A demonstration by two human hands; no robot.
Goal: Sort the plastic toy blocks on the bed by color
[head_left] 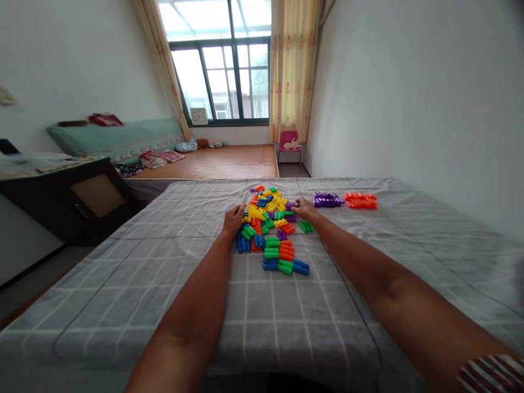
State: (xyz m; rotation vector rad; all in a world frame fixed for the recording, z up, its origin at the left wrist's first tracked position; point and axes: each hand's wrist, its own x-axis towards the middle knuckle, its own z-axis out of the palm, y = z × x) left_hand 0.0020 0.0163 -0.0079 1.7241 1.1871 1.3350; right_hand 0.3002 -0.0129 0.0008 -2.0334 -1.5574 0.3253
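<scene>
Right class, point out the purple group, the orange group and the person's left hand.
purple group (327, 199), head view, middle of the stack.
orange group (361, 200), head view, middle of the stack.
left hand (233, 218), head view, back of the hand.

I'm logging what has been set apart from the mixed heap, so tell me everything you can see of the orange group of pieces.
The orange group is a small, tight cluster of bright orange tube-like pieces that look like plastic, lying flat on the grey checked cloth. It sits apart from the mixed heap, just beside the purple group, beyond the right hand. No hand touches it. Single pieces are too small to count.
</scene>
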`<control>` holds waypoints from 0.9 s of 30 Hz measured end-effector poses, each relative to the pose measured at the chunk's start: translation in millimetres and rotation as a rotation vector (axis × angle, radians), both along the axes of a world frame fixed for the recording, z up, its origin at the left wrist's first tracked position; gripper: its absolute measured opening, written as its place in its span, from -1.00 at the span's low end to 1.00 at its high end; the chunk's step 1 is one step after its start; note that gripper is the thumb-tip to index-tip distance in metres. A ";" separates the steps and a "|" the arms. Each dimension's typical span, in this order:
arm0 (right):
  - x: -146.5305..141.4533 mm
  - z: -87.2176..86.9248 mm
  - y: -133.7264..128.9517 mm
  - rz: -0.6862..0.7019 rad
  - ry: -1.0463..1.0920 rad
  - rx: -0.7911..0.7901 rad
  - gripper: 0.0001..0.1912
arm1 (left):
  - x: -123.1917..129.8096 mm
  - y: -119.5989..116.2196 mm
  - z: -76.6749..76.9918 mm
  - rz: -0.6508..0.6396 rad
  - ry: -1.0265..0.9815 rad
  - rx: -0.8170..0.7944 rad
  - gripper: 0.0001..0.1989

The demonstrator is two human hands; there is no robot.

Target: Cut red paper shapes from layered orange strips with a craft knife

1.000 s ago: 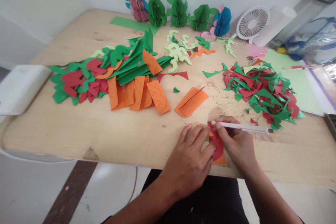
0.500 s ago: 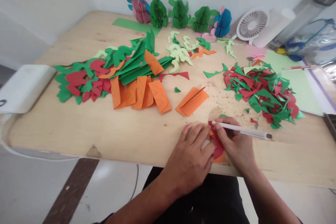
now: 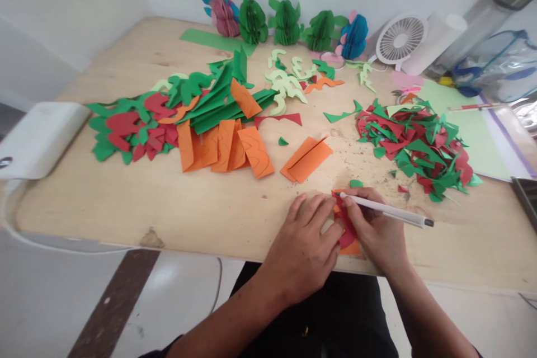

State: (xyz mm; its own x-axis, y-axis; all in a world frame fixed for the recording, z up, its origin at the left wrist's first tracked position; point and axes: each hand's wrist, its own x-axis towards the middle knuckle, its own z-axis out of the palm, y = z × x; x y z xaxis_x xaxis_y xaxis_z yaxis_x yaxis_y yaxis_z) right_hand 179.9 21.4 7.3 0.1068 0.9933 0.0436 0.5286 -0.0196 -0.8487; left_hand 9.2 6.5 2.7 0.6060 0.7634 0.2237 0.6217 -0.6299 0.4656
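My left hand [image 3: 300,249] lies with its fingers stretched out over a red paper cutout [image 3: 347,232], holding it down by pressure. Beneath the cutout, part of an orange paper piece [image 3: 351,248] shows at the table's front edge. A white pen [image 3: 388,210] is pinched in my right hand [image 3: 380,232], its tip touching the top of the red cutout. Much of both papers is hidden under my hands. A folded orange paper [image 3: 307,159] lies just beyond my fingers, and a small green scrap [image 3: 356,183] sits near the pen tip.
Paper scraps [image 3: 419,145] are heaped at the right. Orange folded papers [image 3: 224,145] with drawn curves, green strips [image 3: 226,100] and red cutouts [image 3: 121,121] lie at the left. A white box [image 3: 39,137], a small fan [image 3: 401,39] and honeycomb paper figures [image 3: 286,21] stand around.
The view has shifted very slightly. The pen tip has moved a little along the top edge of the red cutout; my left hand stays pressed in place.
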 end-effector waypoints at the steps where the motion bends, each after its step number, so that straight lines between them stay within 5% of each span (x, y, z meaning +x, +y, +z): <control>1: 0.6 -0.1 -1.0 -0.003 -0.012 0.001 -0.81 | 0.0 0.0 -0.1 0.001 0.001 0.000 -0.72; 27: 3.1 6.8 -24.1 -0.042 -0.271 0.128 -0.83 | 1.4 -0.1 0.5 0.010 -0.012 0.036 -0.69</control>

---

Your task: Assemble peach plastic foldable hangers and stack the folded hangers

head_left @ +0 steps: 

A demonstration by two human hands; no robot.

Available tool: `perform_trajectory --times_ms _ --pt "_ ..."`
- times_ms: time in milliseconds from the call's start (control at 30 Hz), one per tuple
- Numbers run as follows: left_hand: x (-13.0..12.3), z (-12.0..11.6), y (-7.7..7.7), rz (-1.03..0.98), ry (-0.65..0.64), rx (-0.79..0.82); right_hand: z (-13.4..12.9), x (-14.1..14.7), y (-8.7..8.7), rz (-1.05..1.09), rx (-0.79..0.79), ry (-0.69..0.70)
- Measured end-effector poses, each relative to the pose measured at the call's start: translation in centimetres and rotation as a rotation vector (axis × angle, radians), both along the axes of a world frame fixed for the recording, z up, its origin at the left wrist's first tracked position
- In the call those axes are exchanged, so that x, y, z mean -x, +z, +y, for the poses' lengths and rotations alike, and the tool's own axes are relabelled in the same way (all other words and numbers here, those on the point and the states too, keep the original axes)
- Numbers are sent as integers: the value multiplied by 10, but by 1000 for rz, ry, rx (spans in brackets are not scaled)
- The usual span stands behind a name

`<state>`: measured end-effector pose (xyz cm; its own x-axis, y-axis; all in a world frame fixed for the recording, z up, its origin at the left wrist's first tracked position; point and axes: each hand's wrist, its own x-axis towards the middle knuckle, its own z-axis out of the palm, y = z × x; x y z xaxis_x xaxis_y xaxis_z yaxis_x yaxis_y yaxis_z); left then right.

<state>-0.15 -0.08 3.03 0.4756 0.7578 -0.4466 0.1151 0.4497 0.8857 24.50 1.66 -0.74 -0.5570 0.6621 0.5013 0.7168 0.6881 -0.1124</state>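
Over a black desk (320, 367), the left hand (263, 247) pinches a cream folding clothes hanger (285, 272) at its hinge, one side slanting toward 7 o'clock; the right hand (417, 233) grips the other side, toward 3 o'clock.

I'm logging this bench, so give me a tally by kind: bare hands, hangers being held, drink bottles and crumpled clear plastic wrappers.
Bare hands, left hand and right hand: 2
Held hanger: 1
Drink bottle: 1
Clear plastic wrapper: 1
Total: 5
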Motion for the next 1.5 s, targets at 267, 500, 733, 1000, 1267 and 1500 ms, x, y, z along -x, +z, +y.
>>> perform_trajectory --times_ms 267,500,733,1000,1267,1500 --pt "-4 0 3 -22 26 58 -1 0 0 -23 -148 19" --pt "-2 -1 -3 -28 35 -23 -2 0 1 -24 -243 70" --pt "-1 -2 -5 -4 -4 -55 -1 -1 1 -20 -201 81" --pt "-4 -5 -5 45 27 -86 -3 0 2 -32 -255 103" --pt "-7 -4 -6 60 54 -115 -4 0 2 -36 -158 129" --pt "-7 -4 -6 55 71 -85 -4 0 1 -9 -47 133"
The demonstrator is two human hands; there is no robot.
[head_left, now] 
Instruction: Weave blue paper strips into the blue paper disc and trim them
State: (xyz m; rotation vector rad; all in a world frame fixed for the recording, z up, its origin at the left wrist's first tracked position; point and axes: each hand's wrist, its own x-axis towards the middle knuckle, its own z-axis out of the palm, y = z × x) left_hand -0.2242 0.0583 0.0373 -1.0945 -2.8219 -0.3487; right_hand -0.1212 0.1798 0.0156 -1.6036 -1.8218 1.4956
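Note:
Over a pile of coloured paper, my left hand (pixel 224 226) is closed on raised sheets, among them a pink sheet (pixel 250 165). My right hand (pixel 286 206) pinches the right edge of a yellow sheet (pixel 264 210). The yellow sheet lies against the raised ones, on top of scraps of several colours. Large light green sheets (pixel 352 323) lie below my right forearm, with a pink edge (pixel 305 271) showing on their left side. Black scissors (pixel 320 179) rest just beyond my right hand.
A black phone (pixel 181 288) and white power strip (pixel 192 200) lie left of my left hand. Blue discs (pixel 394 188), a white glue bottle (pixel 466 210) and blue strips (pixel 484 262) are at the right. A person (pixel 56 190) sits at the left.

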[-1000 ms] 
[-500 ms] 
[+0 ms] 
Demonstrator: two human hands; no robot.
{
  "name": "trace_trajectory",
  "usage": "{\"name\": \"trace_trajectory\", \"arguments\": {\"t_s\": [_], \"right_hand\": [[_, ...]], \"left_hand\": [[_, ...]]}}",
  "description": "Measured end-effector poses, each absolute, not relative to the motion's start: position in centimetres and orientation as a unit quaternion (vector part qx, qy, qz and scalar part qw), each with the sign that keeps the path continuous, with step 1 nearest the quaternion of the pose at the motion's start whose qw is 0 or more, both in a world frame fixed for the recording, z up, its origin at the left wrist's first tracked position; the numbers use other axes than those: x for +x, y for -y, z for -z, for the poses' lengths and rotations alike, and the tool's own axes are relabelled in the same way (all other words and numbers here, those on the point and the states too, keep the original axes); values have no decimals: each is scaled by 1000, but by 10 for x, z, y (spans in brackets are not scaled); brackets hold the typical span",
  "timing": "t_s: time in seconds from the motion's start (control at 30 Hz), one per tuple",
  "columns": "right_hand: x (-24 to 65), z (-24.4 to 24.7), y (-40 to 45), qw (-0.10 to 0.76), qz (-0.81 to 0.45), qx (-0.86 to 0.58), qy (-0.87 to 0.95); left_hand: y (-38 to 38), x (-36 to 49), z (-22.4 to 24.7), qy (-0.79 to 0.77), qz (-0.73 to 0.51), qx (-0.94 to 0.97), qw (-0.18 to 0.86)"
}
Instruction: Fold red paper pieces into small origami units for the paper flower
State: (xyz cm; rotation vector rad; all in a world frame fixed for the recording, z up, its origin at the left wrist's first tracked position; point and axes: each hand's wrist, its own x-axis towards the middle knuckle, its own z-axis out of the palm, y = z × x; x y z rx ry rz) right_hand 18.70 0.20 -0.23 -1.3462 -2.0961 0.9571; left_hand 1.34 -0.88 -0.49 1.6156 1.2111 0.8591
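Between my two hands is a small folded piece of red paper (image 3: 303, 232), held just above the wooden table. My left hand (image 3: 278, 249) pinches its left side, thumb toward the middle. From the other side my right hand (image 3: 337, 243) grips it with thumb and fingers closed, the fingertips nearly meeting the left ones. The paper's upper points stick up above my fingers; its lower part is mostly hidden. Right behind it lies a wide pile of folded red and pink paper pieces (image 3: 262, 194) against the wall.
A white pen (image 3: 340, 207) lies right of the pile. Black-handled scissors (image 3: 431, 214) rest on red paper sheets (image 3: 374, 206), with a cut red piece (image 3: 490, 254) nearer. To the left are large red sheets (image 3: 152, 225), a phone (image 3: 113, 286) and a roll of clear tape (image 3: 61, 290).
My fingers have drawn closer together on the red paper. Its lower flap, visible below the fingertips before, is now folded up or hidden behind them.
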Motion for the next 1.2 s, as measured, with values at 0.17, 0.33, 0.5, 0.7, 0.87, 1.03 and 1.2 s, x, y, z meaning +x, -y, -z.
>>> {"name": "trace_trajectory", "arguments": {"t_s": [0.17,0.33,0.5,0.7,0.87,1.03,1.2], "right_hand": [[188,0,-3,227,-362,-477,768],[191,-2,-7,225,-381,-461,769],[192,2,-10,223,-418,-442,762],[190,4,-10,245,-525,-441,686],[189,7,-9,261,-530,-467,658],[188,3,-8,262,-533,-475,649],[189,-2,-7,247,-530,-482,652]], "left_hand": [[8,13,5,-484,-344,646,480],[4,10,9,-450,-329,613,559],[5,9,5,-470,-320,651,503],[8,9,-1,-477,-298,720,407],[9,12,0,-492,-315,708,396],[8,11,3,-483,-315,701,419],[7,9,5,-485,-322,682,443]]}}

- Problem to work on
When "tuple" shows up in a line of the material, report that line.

- Answer box
- times_ms: time in milliseconds from the call's start (control at 30 Hz), one per tuple
  "timing": "t_s: time in seconds from the motion's start (control at 30 Hz), one per tuple",

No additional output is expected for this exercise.